Across the listing below, count the lines that mention the string "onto". Reply with the figure only.
* * *
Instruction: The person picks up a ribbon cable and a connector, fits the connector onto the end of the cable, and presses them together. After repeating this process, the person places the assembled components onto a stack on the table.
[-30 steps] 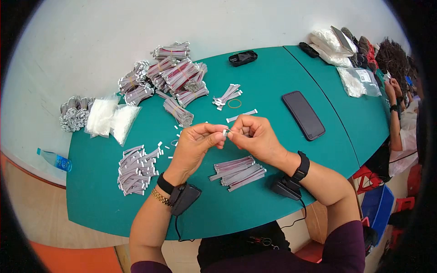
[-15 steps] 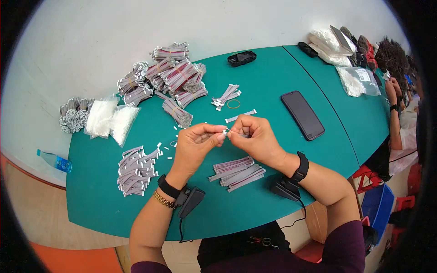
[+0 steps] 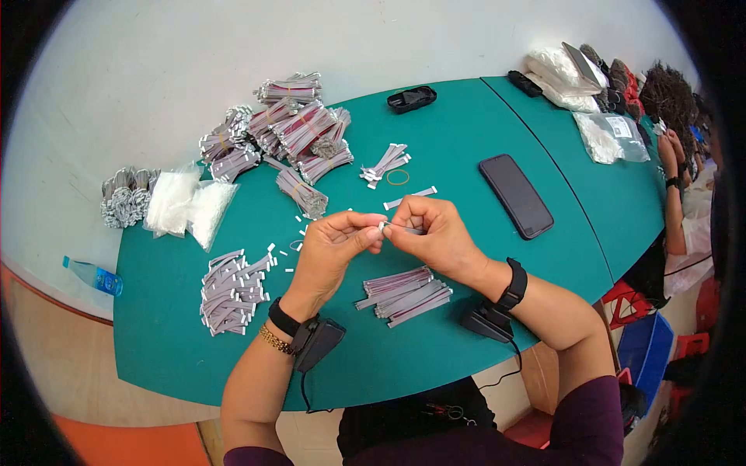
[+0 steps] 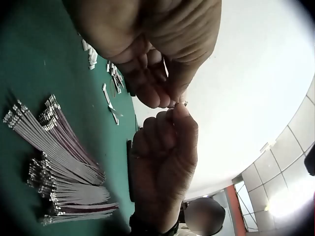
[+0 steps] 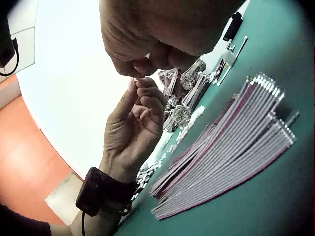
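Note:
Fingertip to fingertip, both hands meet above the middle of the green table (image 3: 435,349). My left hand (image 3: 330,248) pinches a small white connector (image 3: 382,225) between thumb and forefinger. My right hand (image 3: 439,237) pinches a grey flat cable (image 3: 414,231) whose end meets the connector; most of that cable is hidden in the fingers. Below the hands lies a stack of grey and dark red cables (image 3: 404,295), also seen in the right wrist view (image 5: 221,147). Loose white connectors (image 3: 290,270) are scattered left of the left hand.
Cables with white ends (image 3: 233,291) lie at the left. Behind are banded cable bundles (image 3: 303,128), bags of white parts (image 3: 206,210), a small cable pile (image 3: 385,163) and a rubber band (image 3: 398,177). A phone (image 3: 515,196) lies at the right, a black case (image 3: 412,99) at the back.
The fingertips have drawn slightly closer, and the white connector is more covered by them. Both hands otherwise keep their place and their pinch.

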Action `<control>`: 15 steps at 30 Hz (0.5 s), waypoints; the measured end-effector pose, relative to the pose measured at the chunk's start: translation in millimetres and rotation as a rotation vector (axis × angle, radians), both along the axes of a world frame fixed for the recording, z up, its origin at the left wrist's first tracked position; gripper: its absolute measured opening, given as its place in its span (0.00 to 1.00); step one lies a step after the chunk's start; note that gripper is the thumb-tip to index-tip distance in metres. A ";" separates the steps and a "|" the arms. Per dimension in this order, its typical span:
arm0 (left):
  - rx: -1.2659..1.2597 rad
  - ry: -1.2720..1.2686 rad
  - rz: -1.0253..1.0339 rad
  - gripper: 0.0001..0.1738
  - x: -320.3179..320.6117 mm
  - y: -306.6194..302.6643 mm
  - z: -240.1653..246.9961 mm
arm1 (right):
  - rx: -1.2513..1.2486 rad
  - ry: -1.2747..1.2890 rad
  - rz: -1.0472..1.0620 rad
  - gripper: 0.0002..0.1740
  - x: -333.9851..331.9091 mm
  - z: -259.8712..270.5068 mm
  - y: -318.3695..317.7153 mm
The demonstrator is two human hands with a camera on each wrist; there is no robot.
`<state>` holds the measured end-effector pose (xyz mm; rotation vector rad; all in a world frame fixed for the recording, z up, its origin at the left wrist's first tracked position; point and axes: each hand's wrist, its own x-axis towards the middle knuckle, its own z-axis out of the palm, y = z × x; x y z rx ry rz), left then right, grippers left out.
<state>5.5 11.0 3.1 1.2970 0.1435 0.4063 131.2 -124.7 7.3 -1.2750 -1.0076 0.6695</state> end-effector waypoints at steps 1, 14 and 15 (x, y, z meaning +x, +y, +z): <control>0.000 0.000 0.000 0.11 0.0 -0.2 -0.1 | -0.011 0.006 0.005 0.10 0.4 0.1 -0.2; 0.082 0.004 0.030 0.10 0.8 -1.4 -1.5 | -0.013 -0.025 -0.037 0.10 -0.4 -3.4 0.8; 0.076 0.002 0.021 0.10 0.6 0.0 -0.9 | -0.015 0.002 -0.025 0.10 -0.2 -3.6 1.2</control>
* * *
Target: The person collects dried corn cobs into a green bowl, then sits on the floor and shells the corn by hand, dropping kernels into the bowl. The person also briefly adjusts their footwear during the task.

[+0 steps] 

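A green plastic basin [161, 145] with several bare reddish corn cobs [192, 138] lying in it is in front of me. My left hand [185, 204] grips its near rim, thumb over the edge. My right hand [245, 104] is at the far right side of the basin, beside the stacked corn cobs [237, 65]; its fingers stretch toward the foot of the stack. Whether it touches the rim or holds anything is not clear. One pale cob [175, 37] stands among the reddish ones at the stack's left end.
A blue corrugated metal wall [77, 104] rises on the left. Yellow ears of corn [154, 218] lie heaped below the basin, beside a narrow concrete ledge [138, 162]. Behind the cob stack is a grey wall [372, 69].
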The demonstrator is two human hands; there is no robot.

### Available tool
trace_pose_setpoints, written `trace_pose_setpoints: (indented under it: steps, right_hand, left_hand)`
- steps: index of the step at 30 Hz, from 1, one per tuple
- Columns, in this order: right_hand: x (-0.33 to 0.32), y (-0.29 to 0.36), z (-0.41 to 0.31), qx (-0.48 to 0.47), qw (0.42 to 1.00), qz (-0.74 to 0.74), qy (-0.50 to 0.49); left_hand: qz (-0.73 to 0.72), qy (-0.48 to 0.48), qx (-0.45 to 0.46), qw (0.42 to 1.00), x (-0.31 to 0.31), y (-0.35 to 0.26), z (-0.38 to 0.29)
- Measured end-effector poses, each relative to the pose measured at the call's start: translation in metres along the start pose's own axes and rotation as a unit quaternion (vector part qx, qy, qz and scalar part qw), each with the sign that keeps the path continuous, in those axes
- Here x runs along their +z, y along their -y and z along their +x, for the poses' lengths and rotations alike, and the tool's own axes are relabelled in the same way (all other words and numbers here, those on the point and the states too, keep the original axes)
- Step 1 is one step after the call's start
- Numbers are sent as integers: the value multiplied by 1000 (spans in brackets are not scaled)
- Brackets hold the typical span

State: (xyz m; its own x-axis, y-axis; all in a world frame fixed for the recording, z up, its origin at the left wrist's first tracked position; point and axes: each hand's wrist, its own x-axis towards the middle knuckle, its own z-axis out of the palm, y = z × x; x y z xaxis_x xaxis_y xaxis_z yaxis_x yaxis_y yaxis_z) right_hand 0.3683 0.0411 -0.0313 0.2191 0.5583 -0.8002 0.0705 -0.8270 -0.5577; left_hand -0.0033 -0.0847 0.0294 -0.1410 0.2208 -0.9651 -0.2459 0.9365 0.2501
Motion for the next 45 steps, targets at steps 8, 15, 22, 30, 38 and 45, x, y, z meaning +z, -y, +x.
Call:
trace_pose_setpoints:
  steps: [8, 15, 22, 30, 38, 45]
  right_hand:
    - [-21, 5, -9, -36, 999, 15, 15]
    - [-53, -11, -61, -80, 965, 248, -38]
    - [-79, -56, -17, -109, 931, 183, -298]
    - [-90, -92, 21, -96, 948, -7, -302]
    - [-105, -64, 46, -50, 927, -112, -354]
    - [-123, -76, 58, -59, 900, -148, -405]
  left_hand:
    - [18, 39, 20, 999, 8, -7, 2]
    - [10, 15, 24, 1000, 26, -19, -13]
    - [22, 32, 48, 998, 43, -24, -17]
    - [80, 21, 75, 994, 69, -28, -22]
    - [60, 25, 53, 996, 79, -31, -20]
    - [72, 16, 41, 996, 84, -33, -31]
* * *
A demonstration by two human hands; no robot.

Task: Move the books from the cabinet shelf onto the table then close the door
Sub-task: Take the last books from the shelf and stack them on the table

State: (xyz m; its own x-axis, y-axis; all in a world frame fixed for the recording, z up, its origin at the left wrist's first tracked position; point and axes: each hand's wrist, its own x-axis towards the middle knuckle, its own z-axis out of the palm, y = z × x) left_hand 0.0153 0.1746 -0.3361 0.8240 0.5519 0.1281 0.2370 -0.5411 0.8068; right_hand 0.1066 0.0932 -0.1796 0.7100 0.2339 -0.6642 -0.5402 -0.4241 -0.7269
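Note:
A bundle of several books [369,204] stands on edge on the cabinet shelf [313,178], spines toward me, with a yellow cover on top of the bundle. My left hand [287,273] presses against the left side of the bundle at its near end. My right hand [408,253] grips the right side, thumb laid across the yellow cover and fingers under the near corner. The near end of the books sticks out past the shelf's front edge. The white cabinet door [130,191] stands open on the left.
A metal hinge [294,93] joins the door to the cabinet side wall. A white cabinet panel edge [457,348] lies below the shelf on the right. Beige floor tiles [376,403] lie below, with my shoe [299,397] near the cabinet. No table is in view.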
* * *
Exercise result: 2